Spicy Red Velvet Brownies
I’m not a big Valentine’s person and don’t care much about the pseudo holiday, but I still always end up doing a little something for Jesse. I think it’s because I was raised celebrating Valentine’s Day, both in school and at home, and a part of me still enjoys doing something cheesy or cute. What can I say? I don’t go all out though and always keep it low key. We usually have dinner at home with a special dessert, and I like to surprise Jesse with a few special dark chocolates from a local chocolatier. Jesse sometimes buys me flowers, but not always. He says he always wants to, but our Siamese cat, Mila, loves to eat them. And then get sick. We end up having to hide the flowers in the laundry closet when we’re not home because of her. We have a very small place too and aren’t able to make any part of our home off limits, except for closets. We can’t even have plants in our house, besides bamboo, because she’ll go to town on it.

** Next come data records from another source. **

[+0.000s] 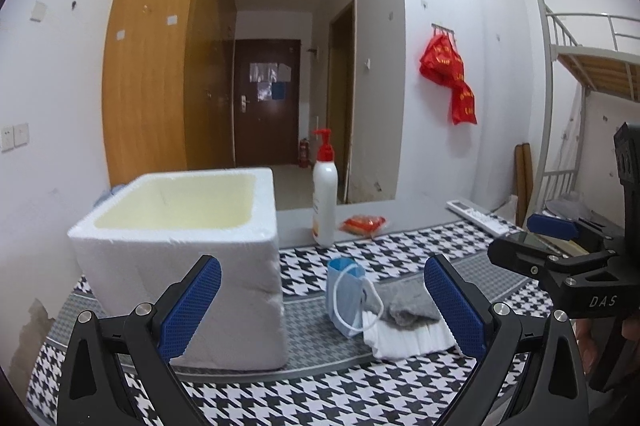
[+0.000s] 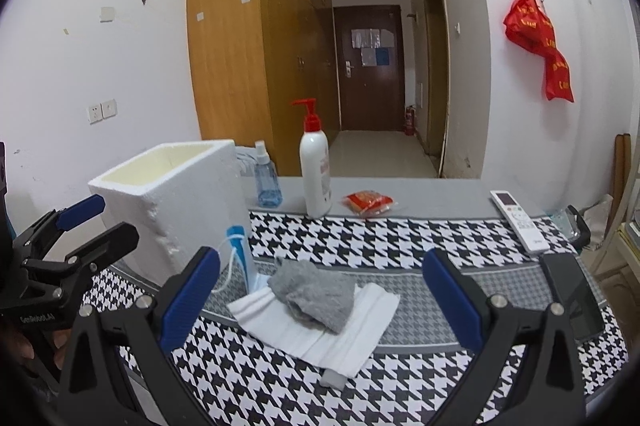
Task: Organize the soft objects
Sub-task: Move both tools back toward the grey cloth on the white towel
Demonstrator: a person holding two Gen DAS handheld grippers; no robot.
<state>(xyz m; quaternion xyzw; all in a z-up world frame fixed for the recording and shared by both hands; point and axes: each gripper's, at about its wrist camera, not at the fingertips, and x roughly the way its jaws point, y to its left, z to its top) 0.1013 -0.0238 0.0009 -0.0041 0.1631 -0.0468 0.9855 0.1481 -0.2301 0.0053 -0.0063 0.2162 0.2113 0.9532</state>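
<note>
A grey knitted cloth lies on top of a folded white towel on the houndstooth table cover. A blue face mask with white ear loops stands beside them, close to the white foam box, which is open at the top. My left gripper is open, its blue pads spanning the box corner and the pile. My right gripper is open too, low over the grey cloth and towel. Neither holds anything. In the right wrist view the left gripper shows at the left edge.
A white pump bottle with a red top, a blue spray bottle and a red snack packet stand along the table's far edge. A remote control and a dark phone lie at the right. A bunk bed frame stands beyond.
</note>
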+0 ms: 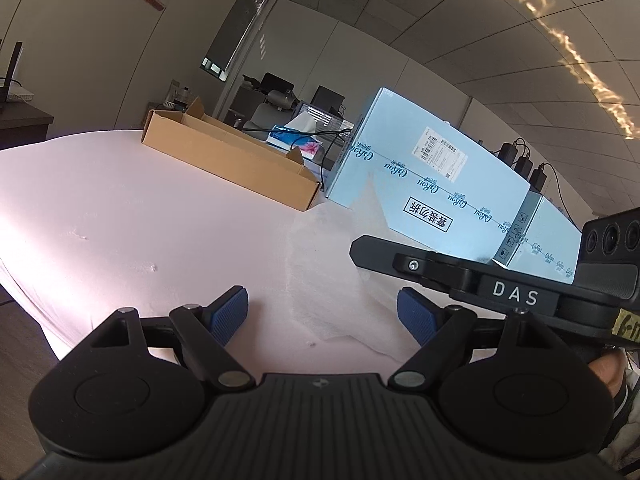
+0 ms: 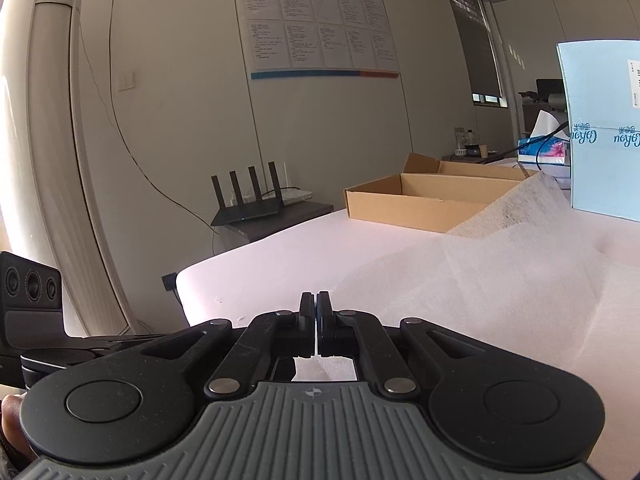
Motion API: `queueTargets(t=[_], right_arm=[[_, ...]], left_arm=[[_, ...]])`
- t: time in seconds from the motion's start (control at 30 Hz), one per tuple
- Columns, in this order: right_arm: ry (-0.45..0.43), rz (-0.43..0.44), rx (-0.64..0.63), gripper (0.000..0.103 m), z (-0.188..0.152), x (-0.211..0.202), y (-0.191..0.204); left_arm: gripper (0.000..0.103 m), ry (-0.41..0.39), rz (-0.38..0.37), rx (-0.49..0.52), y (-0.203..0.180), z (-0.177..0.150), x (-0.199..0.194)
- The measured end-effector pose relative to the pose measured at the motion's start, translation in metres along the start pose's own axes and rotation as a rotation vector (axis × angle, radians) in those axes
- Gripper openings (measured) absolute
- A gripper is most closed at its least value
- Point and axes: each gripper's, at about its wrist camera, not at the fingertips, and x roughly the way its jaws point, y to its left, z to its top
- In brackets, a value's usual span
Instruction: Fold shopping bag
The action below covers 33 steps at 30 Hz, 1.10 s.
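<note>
The shopping bag [image 2: 500,280] is thin white see-through fabric spread over the white table [image 2: 260,264]. One part of it stands up in a peak in front of the blue carton. My right gripper [image 2: 316,300] is shut; the bag's edge runs straight into its closed jaws, and fabric shows beneath them. In the left wrist view the bag [image 1: 328,280] lies just ahead and to the right. My left gripper [image 1: 322,312] hangs open just above the table with nothing between its blue pads [image 1: 228,316]. The right gripper [image 1: 360,250] reaches in from the right over the bag.
A shallow open cardboard box [image 1: 228,160] sits at the back of the table. To its right are a large light-blue carton [image 1: 432,188] and a tissue box [image 1: 296,140]. The table's left edge [image 1: 28,280] drops to the floor. A router [image 2: 256,200] stands on a side cabinet.
</note>
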Motion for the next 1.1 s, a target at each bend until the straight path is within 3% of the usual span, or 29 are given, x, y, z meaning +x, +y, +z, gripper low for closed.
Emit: queueTargets(t=[0.27, 0.73, 0.83, 1.1], right_arm=[[0.052, 0.003, 0.006, 0.002, -0.009, 0.015, -0.003], [0.007, 0.057, -0.009, 0.002, -0.007, 0.021, 0.0], [0.032, 0.037, -0.012, 0.002, -0.009, 0.027, -0.002], [0.107, 0.096, 0.059, 0.002, -0.012, 0.037, -0.011]], left_arm=[[0.08, -0.011, -0.007, -0.005, 0.008, -0.002, -0.006], [0.081, -0.01, -0.013, 0.015, 0.011, -0.003, -0.009], [0.081, -0.007, -0.013, 0.017, 0.012, -0.003, -0.009], [0.081, 0.002, -0.01, 0.058, 0.012, -0.003, -0.011]])
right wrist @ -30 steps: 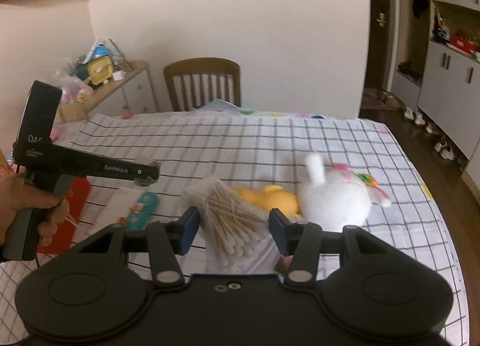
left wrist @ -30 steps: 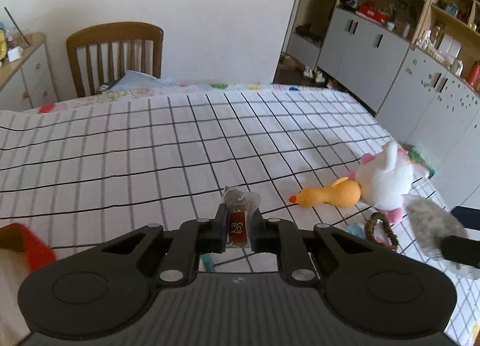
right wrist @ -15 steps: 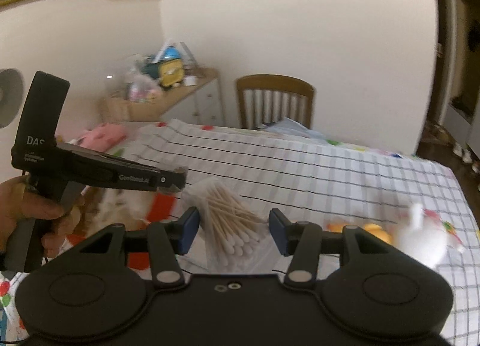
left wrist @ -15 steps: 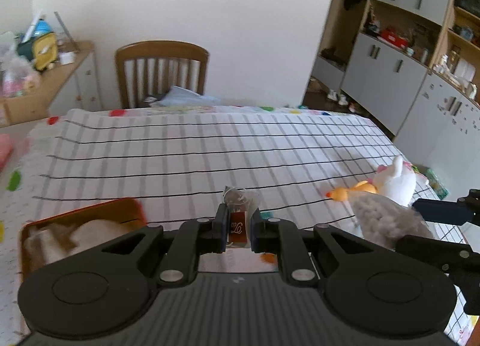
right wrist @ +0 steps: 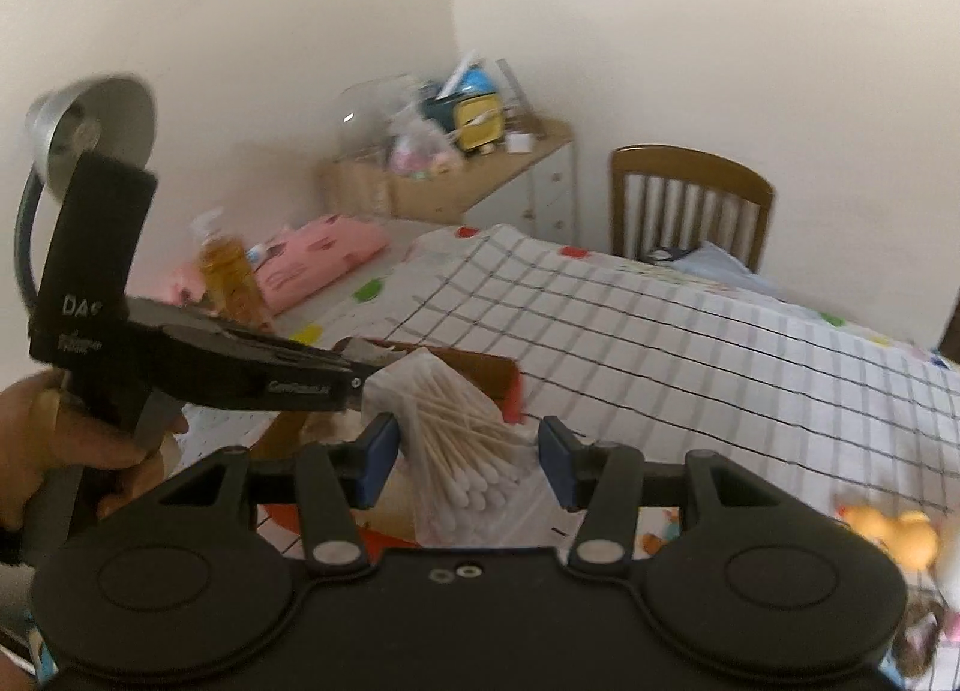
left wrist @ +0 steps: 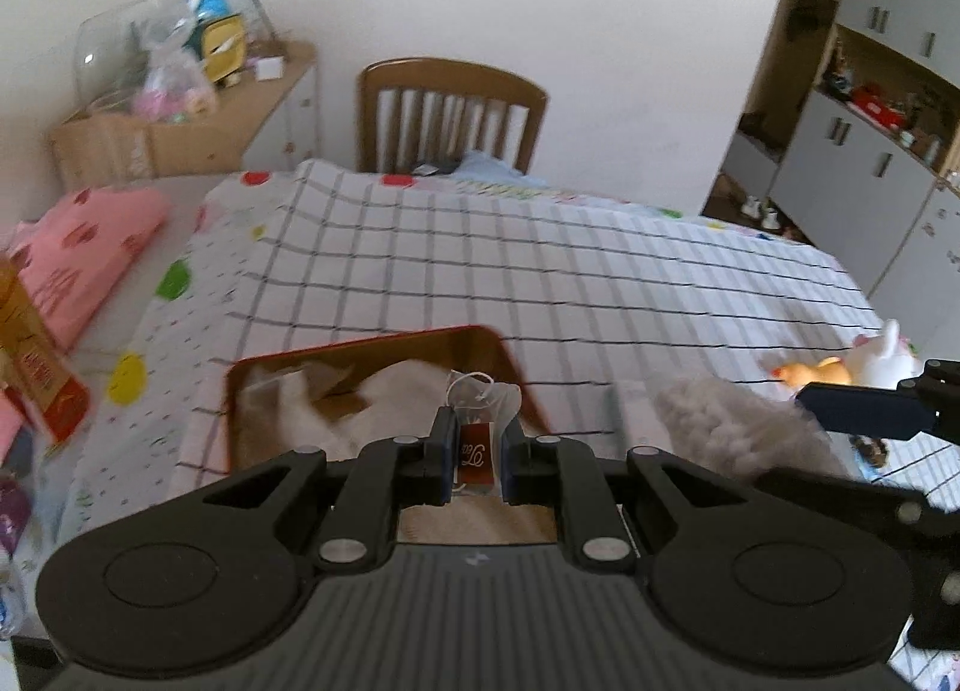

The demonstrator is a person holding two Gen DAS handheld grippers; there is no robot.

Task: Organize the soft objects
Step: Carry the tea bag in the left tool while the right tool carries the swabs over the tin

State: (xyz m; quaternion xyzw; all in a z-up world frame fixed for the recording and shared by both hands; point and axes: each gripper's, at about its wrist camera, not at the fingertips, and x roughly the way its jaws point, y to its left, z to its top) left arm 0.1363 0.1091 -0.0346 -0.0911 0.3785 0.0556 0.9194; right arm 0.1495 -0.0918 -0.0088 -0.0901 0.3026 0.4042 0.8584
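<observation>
Left hand-held gripper, fingers drawn close together and clenched on a tea bag by its red paper tag, the pale sachet and string rising just above the fingertips. Directly beyond and below it, a red tin with a gold interior, open on the bench, holding pale soft items whose outlines are blurred. Right hand-held gripper, blue-padded fingers set wide and grasping a clear bag of cotton swabs; both pads appear to bear on the plastic, though the contact on the right pad is not sharply shown. In the right wrist view the left tool crosses from the left, held in the person's left hand, its tip over the same tin. The bench carries a white cloth with a black grid. At its right edge, well apart from the tin, a yellow duck toy lies touching a white plush toy. Farther out: a wooden chair at the far edge, a pink cushion to the left, a cluttered wooden dresser against the wall.
</observation>
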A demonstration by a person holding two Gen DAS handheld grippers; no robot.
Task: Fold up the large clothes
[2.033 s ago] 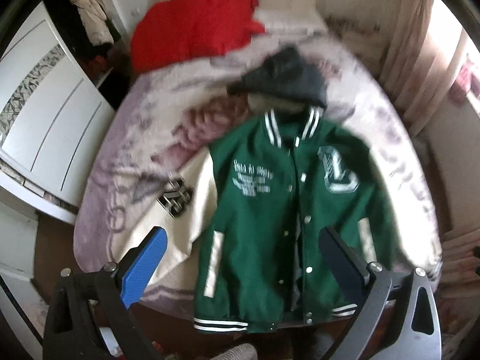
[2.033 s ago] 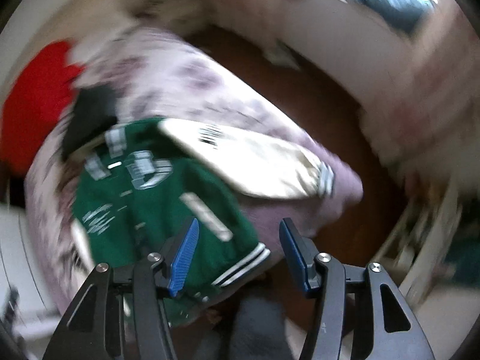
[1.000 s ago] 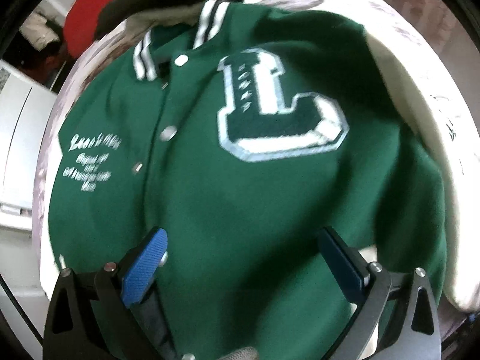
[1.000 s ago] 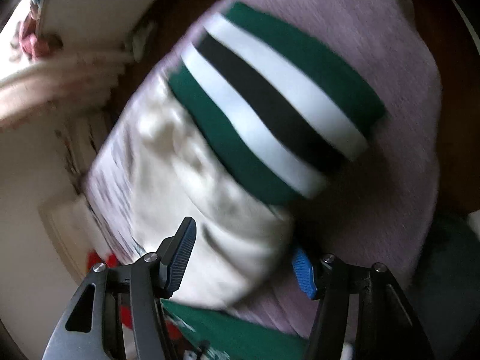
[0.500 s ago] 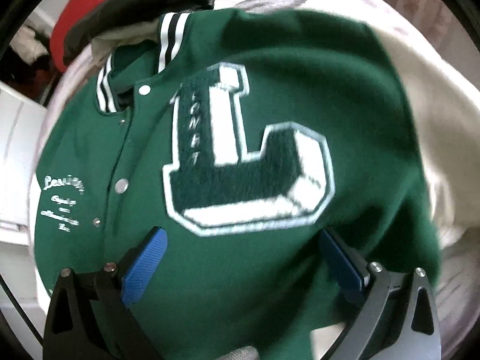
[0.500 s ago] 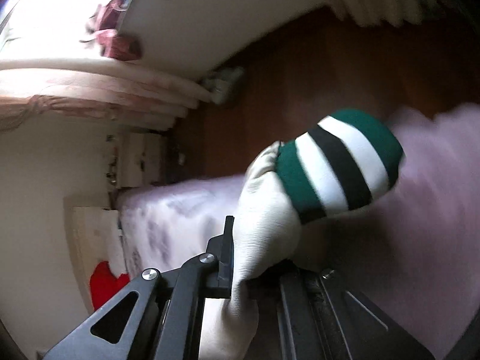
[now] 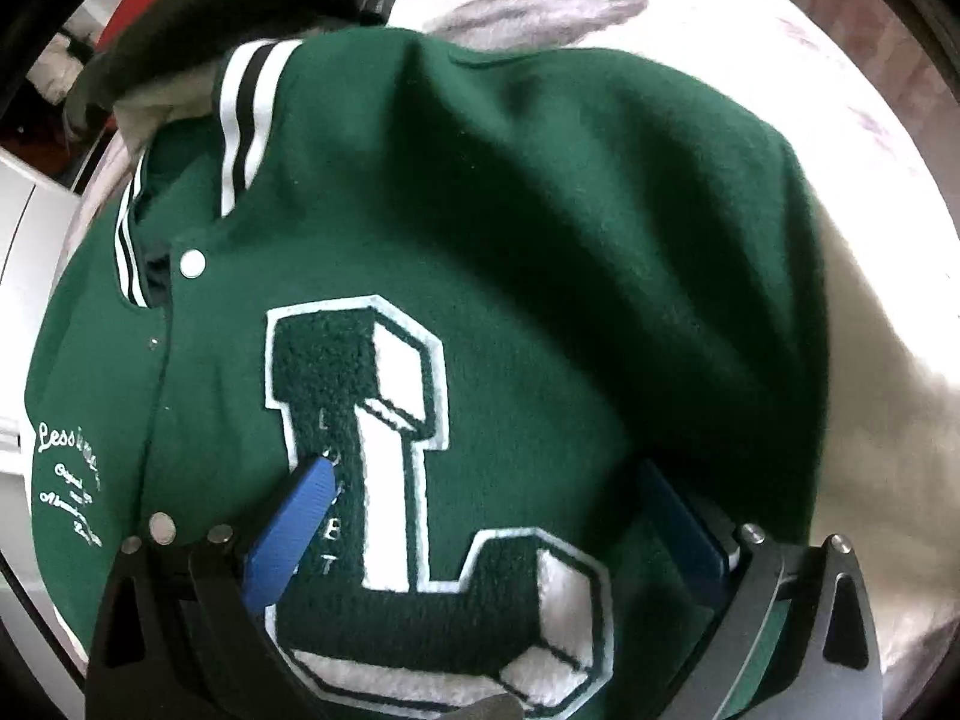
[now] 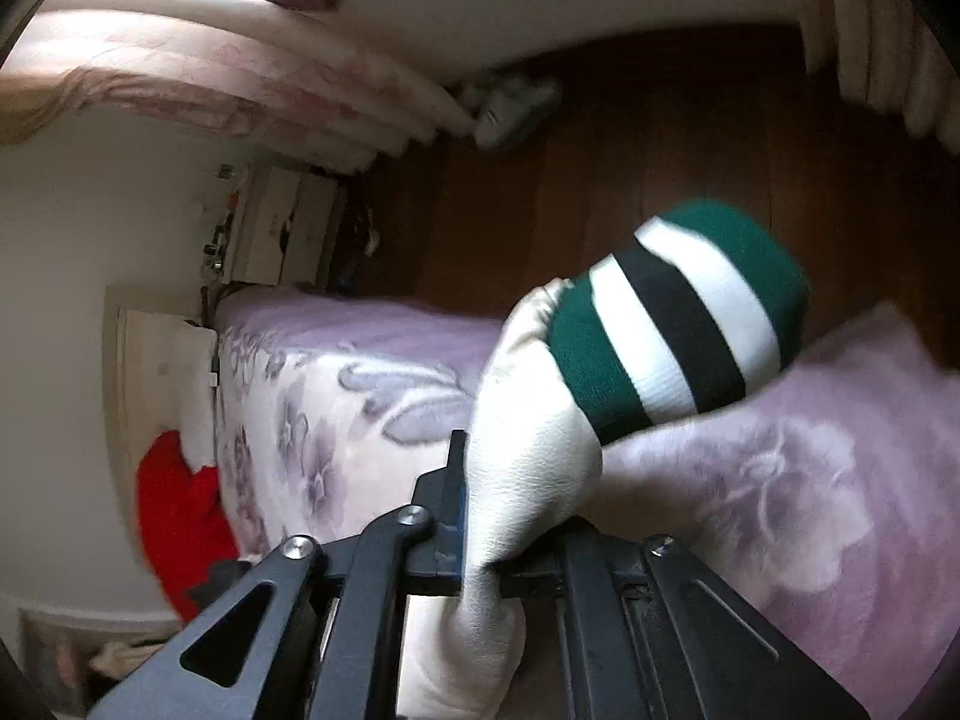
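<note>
Left gripper [image 7: 489,501] points steeply down over a green varsity jacket [image 7: 540,240] spread on the bed [image 8: 372,372] — blue fingers [image 7: 294,531] wide apart, straddling the big "L" chest patch [image 7: 390,480] w/ nothing pinched between them. Right gripper [image 8: 480,516], rolled sideways and angled downward, holds the jacket's cream sleeve [image 8: 528,456] — jaws narrow, having just eased open slightly, cloth bunched between them and the striped green-white-black cuff [image 8: 678,312] sticking out past the tips, above the lilac floral blanket. Wood floor [image 8: 600,180] beyond.
</note>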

This recipe was inspired by Elana’s Pantry Purple Velvet Torte. It was my first time making a dessert with beets, and I will say, it worked out very well. There’s still a little bit of beet flavor, but the honey tones it down and the cocoa makes for a nice complement. Additionally, these are incredibly moist. That would actually be how I’d describe the brownies if I could only pick one word. Maybe red (or reddish) too, if I could pick two words.
- 3 cups red beets, chopped
- 1/2 cup raw honey
- 1 Tbsp pure vanilla extract
- 1/2 cup grass-fed butter, melted
- 4 pasture raised eggs, beaten
- 1/2 cup unsweetened cocoa powder
- 1 tsp cinnamon
- 1/8 tsp cayenne
- 1/2 tsp sea salt
- 1/3 cup homemade chocolate chips
- Place beets inside a steamer basket in a pot, and cook for 15-20 minutes or until fork tender.
- Once done, add the beets to a high-speed blender with the vanilla and honey. Blend a couple minutes, or until smooth and well combined.
- Add the cinnamon, cayenne, sea salt, cocoa powder and homemade chocolate chips. Blend on high for a minute or so. Then, add the melted butter and blend again.
- If the beet mixture is still warm, which it most likely will be, temper the beaten eggs by mixing a little of the beet mixture into the eggs. Once mixed, pour the eggs into the blender. This will ensure you don’t end up with scrambled eggs in your brownies! Blend for another minute, or until mixed through.
- Grease an 8×8 pan and pour batter evenly into pan. Bake at 350 degrees for 45-55 minutes or until a toothpick inserted in the middle comes out clean (it’ll still be beet red though!). Let cool for at least 25 minutes before cutting, as it takes some time for the brownies to set up. If you cut into them too early, they will fall apart.
- Once cool, cut into squares or use cookie cutters to make shapes. I made heart shapes for Valentine’s Day.